ICMS – Diferimento – Operações com garrafas de vidro.
ICMS – Diferimento – Operações com garrafas de vidro.
I. O diferimento do imposto previsto no artigo 394-B do RICMS/2000 é aplicado somente nas sucessivas saídas internas de garrafas de vidro com valor comercial destinadas ao envasamento de bebidas.
II. As operações de aquisição de garrafas de vidro destinadas ao envasamento de óleos de linhaça, chia e gergelim ou vinagre balsâmico não estão amparadas pelo diferimento previsto no artigo 394-B do RICMS/2000.
Relato
1. A Consulente que tem como atividade principal o comércio atacadista de embalagens (CNAE 46.86-9-02), e como atividade secundária, a fabricação de especiarias, molhos, temperos e condimentos (CNAE 10.95-3-00), relata que produz e envaza, em garrafas de vidro de 250 ml, óleo de linhaça, de chia, de gergelim e vinagre balsâmico.
2. Cita o artigo 394-B do RICMS/2000, que trata do diferimento do lançamento do imposto incidente nas sucessivas saídas internas de garrafas de vidro com valor comercial, com previsão de encerramento, dentre outras hipóteses, na entrada em estabelecimento fabricante de bebidas.
3. Declara que não é fabricante de bebidas e alega que o diferimento do imposto não se aplica nas remessas desses vasilhames para seu estabelecimento, devendo o fornecedor tributar normalmente o ICMS dessa operação.
4. Questiona, se seu entendimento está correto.
Interpretação
5. Preliminarmente adota-se como premissa que a Consulente adquire garrafas de vidro destinadas ao envasamento de sua produção de óleo de linhaça, de chia, de gergelim e vinagre balsâmico, e que estas garrafas não são utilizadas para o envase de bebidas.

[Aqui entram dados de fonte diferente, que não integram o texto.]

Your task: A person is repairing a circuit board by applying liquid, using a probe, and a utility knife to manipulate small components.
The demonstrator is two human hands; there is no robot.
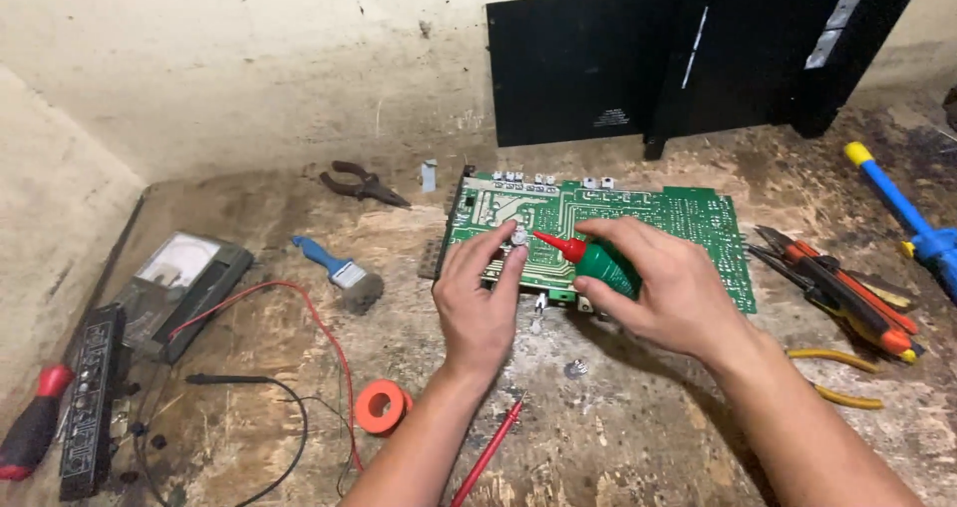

6. Observe-se, o artigo 394-B do RICMS/2000 estabelece que o lançamento do ICMS incidente nas sucessivas saídas internas de garrafas de vidro com valor comercial fica diferido para o momento em que ocorrer sua saída para outro Estado, sua saída para o exterior, ou ainda sua entrada em estabelecimento fabricante de bebidas.
7. Logo, na aquisição de garrafas de vidro destinadas ao envasamento de óleo de linhaça, de chia, de gergelim e vinagre balsâmico, não se aplica o diferimento previsto no artigo 394-B do RICMS/2000. Em outras palavras, a entrada de garras de vidro no estabelecimento da Consulente, destinadas ao envase de óleo de linhaça, de chia, de gergelim e vinagre balsâmico não se enquadra nas hipóteses de diferimento do ICMS previstas no artigo 394-B do RICMS/2000.
8. Dessa forma, nas operações de aquisição das garrafas de vidro em análise, pela Consulente, não podem ser aplicadas as disposições contidas no artigo 394-B do RICMS/2000, tendo em vista que não são destinadas ao envasamento de bebidas.
9. Observe-se, ainda, que, na hipótese de a Consulente adquirir garrafas de vidro destinadas ao envase de bebidas em seu estabelecimento, por figurar nesta situação como estabelecimento fabricante de bebidas, o diferimento deverá ser aplicado por seus fornecedores, e a Consulente deverá recolher, como responsável, o imposto devido pelas operações antecedentes na entrada de seu estabelecimento, conforme dispõe o inciso III e o parágrafo único do artigo 394-B do RICMS/2000.
10. Já na eventual situação de revenda de garrafas de vidro pela Consulente a fabricantes de bebidas paulistas, por se tratar igualmente de uma saída interna de garrafas de vidro com valor comercial destinadas ao envasamento de bebidas, aplica-se também na aquisição destas garrafas e nas saídas realizadas pela Consulente o diferimento previsto no artigo 394-B do RICMS/2000.
10.1. Nesse caso, o estabelecimento fabricante de bebidas, por sua vez, deverá recolher, como responsável, o imposto devido pelas operações antecedentes na entrada de seu estabelecimento, conforme dispõe o inciso III e o parágrafo único do artigo 394-B do RICMS/2000.
A Resposta à Consulta Tributária aproveita ao consulente nos termos da legislação vigente. Deve-se atentar para eventuais alterações da legislação tributária.